Exercise instructions >> An exact restatement of the data is required, with the images omitted.

Data shown >>

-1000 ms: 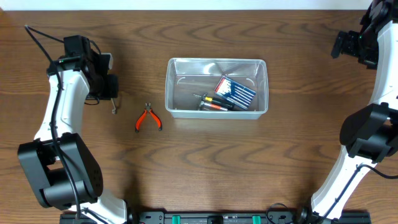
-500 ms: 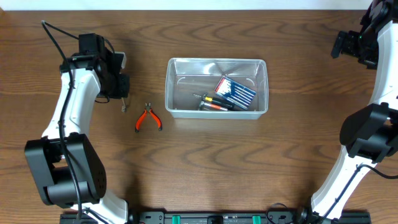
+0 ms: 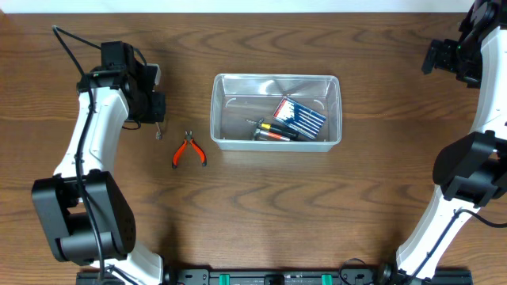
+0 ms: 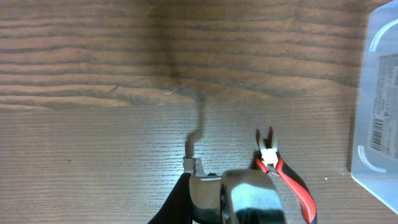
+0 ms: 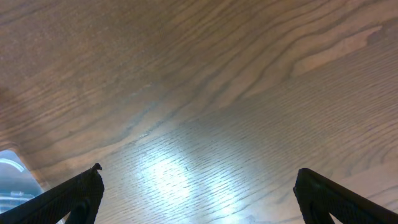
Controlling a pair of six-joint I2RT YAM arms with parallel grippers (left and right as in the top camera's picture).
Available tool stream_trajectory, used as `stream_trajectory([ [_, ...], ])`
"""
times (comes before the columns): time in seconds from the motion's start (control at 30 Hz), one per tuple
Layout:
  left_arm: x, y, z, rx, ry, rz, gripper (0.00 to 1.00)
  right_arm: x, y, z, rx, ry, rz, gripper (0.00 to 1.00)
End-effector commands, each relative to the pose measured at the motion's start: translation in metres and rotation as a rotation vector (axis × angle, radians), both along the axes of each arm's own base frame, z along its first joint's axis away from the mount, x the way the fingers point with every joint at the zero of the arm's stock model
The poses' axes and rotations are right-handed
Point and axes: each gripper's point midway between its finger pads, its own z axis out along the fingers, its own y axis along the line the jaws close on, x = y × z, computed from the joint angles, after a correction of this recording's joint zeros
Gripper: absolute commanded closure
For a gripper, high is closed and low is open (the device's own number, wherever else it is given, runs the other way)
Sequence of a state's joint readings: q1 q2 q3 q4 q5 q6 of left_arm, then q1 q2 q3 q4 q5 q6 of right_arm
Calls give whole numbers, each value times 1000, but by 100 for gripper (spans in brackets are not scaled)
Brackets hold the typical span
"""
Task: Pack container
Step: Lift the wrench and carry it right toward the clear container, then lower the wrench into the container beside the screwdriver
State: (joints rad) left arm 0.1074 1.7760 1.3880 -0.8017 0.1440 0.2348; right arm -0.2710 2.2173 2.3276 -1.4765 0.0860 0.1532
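Left wrist view cuts off the left gripper at the lower edge. Its jaws are closed on a small metal part, type not discernible. The container sits at table centre, to the right of this gripper, with the orange-handled pliers between them. Its long axis runs left-right. The right gripper is spread wide, empty, well apart.
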Motion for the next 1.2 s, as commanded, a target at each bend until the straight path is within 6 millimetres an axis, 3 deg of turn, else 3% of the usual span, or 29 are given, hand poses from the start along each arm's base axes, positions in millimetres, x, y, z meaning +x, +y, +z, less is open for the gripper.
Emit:
stream_trajectory([
  [0.0,7,-2,33,0,-96,6,94,-2,-3,2,-7,-3,-17,1],
  [0.27,6,-2,49,-5,-137,22,94,-2,-4,2,-7,-3,-17,1],
  [0.83,0,-56,125,-85,-361,-115,94,-1,-3,2,-7,-3,-15,1],
  [1.17,-16,-85,174,-116,-497,-175,94,-1,-3,2,-7,-3,-15,1],
])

Worked solution >>
-1000 ms: 
-500 ms: 
+0 ms: 
+0 ms: 
+0 ms: 
Controlling a pair of six-joint I2RT YAM arms with parallel grippers (left and right as in the top camera's picture).
Available tool stream_trajectory, used as `stream_trajectory([ [_, ...], ])`
"""
times (comes before the columns): time in seconds from the motion's start (control at 30 Hz), one per tuple
Layout:
  left_arm: x, y, z, rx, ry, rz, gripper (0.00 to 1.00)
  right_arm: x, y, z, rx, ry, rz, gripper (0.00 to 1.00)
End-effector commands, each relative to the pose measured at the motion's start: translation in metres and rotation as a rotation vector (axis × angle, radians), both along the axes of each arm's own base frame, z along its first joint's axis away from the mount, x the way the fingers point with every joint at the zero of the arm's stock model
The poses' axes and rotations are right-handed
Point and axes: each gripper's point midway between its finger pads, its own z axis out along the fingers, its own y axis along the line the jaws close on, x = y × z, computed from the joint angles, after a correction of this recording's joint zeros
Gripper: absolute commanded closure
For a gripper, high is closed and low is open (the device's own number, wherever else it is given, runs the other way)
Sequence of a state's joint readings: q1 q2 q3 q4 q5 q6 of left_arm, then q1 q2 q3 q4 q5 q6 of right_arm
Calls give whole numbers, each value times 1000, but by 100 for gripper (spans in brackets are not scaled)
Brackets hold the typical span
"""
Task: Pack container
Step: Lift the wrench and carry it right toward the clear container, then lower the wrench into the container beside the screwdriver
State: (joints rad) left arm 0.1074 1.7760 1.3880 -0.8017 0.1440 0.2348; right arm -0.2710 2.2173 2.3276 -1.4765 0.0860 0.1532
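Left wrist view cuts off the left gripper at the lower edge. Its jaws are closed on a small metal part, type not discernible. The container sits at table centre, to the right of this gripper, with the orange-handled pliers between them. Its long axis runs left-right. The right gripper is spread wide, empty, well apart.
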Motion for the next 1.2 s, as commanded, a target at each bend until the straight path is within 6 millimetres an axis, 3 deg of turn, else 3% of the usual span, or 29 are given, hand poses from the start along each arm's base axes, positions in millimetres, x, y, z meaning +x, +y, +z, less is open for the gripper.
Emit:
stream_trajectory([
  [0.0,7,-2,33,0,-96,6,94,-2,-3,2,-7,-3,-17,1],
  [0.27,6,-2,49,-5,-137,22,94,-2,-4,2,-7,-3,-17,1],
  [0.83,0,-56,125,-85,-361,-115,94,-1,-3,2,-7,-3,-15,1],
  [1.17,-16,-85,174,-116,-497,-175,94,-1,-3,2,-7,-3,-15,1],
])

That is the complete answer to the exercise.